I said jocularly, “Why, when I get very tired of life at Horton Pen, I shall come to see you in your uncle’s town.”

Carlos had another of his fits of coughing.

“After all, we are kinsmen. I dare say you would give me a bed,” I went on.

The second mate was quite close to us then.

Carlos looked at me with an expression of affection that a little shamed my lightness of tone:

“I love you much more than a kinsman, Juan,” he said. “I wish you could come with me. I try to arrange it. Later, perhaps, I may be dead. I am very ill.”

He was undoubtedly ill. Campaigning in Spain, exposure in England in a rainy time, and then the ducking when we came on board, had done him no good. He looked moodily at the sea.

“I wish you could come. I will try —  —  — ”

The mate had paused, and was listening quite unaffectedly, behind Carlos’ back.

A moment after Carlos half turned and regarded him with a haughty stare.

He whistled and walked away.

Carlos muttered something that I did not catch about “spies of that pestilent Irishman.” Then:

“I will not selfishly take you into any more dangers,” he said. “But life on a sugar plantation is not fit for you.”

I felt glad and flattered that a personage so romantic should deem me a fit companion for himself. He went forward as if with some purpose.

Some days afterwards the second mate sent for me to his cabin. He had been on the sick list, and he was lying in his bunk, stripped to the waist, one arm and one leg touching the floor. He raised himself slowly when I came in, and spat. He had in a pronounced degree the Nova Scotian peculiarities and accent, and after he had shaved, his face shone like polished leather.

“Hallo!” he said. “See heeyur, young Kemp, does your neck just itch to be stretched?”

I looked at him with mouth and eyes agape.

He spat again, and waved a claw towards the forward bulkhead.

“They’ll do it for yeh,” he said. “You’re such a green goose, it makes me sick a bit. You hevn’t reckoned out the chances, not quite. It’s a kind of dead reckoning yeh hevn’t had call to make. Eh?”

“What do you mean?” I asked, bewildered.

He looked at me, grinning, half naked, with amused contempt, for quite a long time, and at last offered sardonically to open my eyes for me.

I said nothing.

“Do you know what will happen to you,” he asked, “ef yeh don’t get quit of that Carlos of yours?”

I was surprised into muttering that I didn’t know.

“I can tell yeh,” he continued. “Yeh will get hanged.”

By that time I was too amazed to get angry. I simply suspected the Blue Nose of being drunk. But he glared at me so soberly that next moment I felt frightened.

“Hanged by the neck,” he repeated; and then added, “Young fellow, you scoot. Take a fool’s advice, and scoot. That Castro is a blame fool, anyhow. Yeh want men for that job. Men, I tell you.” He slapped his bony breast.

I had no idea that he could look so ferocious. His eyes fascinated me, and he opened his cavernous mouth as if to swallow me. His lantern jaws snapped without a sound. He seemed to change his mind.
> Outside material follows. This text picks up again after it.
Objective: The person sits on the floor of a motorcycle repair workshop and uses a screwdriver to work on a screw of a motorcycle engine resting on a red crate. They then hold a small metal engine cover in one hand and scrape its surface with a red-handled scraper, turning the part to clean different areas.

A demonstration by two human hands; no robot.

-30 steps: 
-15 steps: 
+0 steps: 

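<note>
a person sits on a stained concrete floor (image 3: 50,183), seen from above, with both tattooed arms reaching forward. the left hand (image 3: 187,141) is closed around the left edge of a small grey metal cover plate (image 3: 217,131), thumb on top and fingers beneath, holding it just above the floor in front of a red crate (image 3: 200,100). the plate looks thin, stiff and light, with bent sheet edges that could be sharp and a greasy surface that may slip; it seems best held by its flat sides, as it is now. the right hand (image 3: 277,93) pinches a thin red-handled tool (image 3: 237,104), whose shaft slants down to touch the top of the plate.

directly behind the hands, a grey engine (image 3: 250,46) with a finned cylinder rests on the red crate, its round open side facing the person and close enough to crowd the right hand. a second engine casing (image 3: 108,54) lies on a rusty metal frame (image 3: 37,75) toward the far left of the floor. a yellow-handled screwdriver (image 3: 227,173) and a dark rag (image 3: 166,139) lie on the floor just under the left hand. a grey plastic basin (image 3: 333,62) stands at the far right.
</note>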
“I am done with yeh,” he said, with a sort of sinister restraint. He rose to his feet, and, turning his back to me, began to shave, squinting into a broken looking-glass.

I had not the slightest inkling of his meaning. I only knew that going out of his berth was like escaping from the dark lair of a beast into a sunlit world. There is no denying that his words, and still more his manner, had awakened in me a sense of insecurity that had no precise object, for it was manifestly absurd and impossible to suspect my friend Carlos. Moreover, hanging was a danger so recondite, and an eventuality so extravagant, as to make the whole thing ridiculous. And yet I remembered how unhappy I felt, how inexplicably unhappy. Presently the reason was made clear. I was homesick. I gave no further thought to the second mate. I looked at the harbour we were entering, and thought of the home I had left so eagerly. After all, I was no more than a boy, and even younger in mind than in body.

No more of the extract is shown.